The BBC reports:
The pound has fallen to its lowest level since April against the euro after a warning that UK public debt levels may not be sustainable.
Except, it didn't happen. The pound has fallen against the euro, but the warning about debt levels didn't happen. This is the "warning" as it appears on the BBC News website:
"In its quarterly bulletin, the Bank of England noted that the UK had run current account deficits for more than a decade - sustainable as long as the deficit was offset by foreign investors' purchases of UK financial assets.
" 'But the financial crisis may have led overseas investors to reassess their willingness or ability to purchase sterling assets and thereby finance the UK trade deficit,' the Bank of England said."
So the warning is about financing the trade deficit, not the government deficit and not the accumulated government debt.
There is a link between government deficit and the trade deficit. Government debt, in the form of gilt edged bonds, is one type of "sterling asset" foreign investors can buy.

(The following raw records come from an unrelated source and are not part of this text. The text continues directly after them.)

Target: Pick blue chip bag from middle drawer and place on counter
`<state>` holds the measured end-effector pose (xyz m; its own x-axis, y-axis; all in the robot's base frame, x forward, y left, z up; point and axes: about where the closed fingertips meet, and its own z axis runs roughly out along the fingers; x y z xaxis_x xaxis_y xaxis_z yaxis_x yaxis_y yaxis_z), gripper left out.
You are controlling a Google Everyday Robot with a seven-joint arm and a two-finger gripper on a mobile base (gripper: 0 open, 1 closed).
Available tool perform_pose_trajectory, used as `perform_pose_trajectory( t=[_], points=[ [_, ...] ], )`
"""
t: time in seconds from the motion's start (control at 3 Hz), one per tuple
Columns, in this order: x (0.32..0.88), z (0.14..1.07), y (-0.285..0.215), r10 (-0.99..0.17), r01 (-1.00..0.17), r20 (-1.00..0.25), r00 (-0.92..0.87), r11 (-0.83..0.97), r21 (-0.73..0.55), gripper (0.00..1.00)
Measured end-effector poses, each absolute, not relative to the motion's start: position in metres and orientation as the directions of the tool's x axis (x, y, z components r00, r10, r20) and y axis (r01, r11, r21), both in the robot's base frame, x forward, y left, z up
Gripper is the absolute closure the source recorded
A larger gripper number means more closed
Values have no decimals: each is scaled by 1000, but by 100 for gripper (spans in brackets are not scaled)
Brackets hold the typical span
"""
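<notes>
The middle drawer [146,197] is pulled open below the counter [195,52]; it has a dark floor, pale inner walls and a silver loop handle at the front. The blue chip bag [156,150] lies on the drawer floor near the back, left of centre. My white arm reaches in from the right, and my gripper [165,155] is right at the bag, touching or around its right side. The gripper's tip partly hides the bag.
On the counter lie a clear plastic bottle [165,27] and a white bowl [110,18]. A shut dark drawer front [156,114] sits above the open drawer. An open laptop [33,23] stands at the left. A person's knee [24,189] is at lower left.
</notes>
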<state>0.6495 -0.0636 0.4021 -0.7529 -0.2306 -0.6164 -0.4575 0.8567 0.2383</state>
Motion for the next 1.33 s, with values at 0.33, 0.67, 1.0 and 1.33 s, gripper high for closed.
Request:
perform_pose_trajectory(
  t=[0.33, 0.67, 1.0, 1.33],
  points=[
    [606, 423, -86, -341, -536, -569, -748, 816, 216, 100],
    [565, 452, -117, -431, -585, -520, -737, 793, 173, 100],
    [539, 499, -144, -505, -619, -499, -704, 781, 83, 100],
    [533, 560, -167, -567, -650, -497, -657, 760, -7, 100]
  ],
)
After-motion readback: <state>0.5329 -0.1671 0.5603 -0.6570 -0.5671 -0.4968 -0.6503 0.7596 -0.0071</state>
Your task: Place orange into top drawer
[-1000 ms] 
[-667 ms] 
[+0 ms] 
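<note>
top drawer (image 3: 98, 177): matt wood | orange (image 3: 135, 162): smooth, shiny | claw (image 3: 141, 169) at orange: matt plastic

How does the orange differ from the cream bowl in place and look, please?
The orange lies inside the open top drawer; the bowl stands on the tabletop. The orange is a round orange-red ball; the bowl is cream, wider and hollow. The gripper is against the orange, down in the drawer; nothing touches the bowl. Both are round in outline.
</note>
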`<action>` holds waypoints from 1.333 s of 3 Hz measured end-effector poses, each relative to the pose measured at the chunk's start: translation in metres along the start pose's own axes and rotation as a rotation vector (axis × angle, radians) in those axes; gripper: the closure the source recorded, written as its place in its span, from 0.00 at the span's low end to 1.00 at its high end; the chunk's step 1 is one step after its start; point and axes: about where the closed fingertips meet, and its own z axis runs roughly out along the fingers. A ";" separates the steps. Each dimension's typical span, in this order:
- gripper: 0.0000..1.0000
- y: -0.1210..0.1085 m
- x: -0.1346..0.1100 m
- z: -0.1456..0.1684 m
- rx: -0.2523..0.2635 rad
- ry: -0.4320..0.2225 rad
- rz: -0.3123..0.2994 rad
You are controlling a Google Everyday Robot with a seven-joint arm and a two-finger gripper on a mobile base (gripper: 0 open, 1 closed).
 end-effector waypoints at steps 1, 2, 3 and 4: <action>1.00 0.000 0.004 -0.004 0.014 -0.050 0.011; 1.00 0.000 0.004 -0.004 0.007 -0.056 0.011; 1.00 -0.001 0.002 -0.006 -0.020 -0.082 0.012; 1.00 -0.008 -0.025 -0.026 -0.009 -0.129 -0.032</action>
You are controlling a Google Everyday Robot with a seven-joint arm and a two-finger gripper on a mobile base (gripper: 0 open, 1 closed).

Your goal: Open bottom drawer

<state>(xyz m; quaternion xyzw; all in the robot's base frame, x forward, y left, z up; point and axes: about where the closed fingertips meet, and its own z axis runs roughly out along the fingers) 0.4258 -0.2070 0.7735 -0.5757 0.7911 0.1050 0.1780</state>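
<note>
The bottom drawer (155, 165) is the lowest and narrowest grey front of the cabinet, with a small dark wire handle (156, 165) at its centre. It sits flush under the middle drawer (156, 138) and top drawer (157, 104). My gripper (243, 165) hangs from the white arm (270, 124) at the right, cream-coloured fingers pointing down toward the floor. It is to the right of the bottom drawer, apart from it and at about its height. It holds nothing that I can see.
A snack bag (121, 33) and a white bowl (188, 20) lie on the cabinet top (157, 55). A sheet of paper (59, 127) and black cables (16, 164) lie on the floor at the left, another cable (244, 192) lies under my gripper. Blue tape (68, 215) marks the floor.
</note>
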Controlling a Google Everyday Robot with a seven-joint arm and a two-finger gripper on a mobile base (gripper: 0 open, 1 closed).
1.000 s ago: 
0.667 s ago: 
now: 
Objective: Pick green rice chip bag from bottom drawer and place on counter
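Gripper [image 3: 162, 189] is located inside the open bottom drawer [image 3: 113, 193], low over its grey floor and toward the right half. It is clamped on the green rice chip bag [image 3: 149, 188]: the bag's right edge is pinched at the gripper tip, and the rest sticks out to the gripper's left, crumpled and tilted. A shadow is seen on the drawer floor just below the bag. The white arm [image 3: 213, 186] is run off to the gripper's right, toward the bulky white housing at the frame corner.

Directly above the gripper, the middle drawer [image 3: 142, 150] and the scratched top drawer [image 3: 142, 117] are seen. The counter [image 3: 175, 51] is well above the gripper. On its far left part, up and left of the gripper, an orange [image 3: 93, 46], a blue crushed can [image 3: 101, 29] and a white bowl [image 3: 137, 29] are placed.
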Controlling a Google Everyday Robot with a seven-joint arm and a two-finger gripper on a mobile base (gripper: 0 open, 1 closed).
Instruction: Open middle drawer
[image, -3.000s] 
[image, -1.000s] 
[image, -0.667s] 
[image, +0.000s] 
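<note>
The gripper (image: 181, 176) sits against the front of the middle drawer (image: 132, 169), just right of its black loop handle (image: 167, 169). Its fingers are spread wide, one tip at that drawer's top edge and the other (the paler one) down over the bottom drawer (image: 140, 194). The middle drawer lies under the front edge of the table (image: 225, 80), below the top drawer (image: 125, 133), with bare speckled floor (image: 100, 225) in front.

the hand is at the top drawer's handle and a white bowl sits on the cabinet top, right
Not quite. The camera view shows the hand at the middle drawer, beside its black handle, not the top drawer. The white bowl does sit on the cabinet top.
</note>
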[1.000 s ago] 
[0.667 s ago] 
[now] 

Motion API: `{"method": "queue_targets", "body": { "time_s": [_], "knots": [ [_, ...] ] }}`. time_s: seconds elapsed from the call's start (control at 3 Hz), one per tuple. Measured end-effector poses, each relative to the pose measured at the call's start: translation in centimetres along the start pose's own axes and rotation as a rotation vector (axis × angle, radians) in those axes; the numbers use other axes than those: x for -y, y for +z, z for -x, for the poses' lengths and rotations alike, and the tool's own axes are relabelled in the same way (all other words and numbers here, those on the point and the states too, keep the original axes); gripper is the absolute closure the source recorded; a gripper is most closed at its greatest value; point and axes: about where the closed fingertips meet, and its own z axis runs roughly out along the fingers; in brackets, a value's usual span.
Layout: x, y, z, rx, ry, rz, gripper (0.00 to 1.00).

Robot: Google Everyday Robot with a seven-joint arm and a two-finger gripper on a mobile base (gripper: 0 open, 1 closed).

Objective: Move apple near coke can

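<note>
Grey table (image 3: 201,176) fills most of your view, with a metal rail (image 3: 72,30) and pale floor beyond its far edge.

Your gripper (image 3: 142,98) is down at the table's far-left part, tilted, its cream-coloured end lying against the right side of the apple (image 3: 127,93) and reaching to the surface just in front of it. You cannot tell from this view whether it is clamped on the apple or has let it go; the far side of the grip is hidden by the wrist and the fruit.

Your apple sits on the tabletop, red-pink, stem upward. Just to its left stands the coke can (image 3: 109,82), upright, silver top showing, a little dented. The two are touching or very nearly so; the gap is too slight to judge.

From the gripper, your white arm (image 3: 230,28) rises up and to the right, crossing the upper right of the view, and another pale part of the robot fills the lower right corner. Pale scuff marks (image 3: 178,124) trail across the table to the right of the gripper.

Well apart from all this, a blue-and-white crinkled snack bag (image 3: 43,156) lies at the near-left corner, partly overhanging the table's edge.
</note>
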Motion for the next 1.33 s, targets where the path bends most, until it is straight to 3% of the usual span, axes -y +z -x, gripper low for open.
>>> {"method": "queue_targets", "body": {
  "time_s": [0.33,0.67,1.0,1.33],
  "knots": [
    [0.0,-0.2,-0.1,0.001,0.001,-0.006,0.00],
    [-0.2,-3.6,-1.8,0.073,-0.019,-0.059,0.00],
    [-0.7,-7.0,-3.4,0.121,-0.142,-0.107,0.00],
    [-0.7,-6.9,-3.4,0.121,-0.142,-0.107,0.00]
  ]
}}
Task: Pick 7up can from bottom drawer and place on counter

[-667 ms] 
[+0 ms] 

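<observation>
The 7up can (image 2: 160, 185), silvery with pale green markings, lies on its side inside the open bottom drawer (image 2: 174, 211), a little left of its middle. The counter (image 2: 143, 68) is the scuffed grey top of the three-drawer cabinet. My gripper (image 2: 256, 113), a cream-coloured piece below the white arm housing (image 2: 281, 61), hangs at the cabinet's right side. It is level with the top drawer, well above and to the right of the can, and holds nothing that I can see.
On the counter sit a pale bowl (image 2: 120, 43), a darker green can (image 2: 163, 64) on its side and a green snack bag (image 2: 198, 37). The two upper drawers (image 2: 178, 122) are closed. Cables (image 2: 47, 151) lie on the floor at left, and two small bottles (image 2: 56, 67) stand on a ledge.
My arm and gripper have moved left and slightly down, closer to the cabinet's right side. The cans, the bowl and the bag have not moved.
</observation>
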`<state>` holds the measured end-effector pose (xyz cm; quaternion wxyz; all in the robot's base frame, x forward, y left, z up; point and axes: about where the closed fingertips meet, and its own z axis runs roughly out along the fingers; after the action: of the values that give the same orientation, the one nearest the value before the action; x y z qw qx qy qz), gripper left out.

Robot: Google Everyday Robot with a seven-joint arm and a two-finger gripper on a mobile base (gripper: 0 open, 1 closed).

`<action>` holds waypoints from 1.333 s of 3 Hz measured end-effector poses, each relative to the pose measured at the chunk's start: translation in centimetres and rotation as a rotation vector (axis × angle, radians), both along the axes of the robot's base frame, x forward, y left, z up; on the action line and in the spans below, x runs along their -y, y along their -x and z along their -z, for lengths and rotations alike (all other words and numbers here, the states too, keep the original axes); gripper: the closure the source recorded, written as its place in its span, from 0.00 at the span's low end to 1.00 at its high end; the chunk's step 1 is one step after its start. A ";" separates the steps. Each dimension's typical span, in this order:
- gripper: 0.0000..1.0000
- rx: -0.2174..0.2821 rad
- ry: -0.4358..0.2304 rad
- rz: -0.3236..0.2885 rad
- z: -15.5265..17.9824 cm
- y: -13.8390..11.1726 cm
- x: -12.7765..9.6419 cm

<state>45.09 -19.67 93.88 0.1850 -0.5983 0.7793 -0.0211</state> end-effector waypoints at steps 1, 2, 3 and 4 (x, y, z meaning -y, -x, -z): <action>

So too are corporate bonds, commercial paper, shares, property and currency.
Government debt is the "story du jour", and linking the fall in the value of the pound to public debt makes for a better article, according to the values of modern churnalism. By trying to fit the real news (a fall in sterling) to the popular narrative (frightening levels of public debt) the BBC has gone off the rails.
Actually, it gets worse if you read the Bank of England bulletin from which the quote is taken. Chapter 3 is a study looking at the causes of recent changes in the exchange rate. The attractiveness of sterling assets to foreign investors is only one of a number of factors which the study says affect the exchange rate. It concludes: "there is substantial uncertainty about the precise role of each factor"
Finally, I am not sure that sterling has fallen. It seems to me that the euro has risen; it is up against the dollar as well. Fog in the channel; continent cut off.